CRCP is the first program in the United States dedicated to the research and clinical care of individuals living with CAMK2-related neurodevelopmental disorders, a group of rare diseases caused by mutations in CAMK2 genes. An individual living with a CAMK2-related disorder may experience a range of symptoms beginning in infancy or early childhood, including developmental delays, seizures, motor impairments, feeding difficulties, cardiac involvement, emotional dysregulation, and behavioral challenges. The type and severity of symptoms can vary widely depending on the underlying genetic variant. At present, there are no approved drugs to treat these disorders. As a result, parents and other caregivers are often required to provide round-the-clock care that includes symptom management and support with daily activities.  

Through an ongoing partnership with the Friedman family, SPARC conducted an analysis of the scientific and funding landscape underpinning research and care for CAMK2-related disorders. Published in CAMK2-Related Neurodevelopmental Disorders: A Giving Smarter Guide, SPARC’s findings indicated that building a focused clinical program in the US would be one of the most impactful uses of philanthropic capital in the CAMK2 field. Now a reality, the CRCP joins an established counterpart, the ENCORE CAMK2 Center of Excellence at Erasmus Medical Center in Rotterdam, Netherlands, to create a coordinated transatlantic effort dedicated to the disorder. Together, the two centers will serve as connected hubs of expertise, enabling clinicians to build the critical patient volume needed to better understand developmental trajectories and clinical variability across this rare disease population.  

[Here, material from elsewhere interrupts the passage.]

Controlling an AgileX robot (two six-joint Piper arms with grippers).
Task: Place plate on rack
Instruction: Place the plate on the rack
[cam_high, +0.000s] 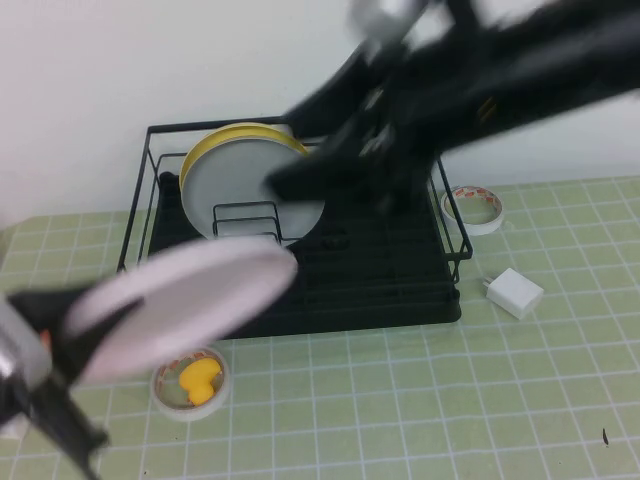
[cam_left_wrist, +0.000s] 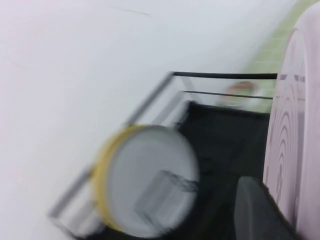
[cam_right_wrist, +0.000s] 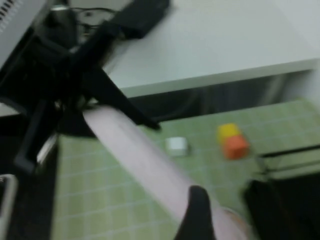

By delivering care through integrated, multidisciplinary teams, the centers will improve coordination of specialist care and support the systematic collection of clinical data to advance research and therapeutic development. The US center will expand access to specialized care in North America and bring greater scale to patient care and research, fostering a more complete understanding of how CAMK2-related disorders may affect individuals. This coordinated model is expected to accelerate the development of new therapies and improve standards of care for patients and families living with CAMK2-related disorders.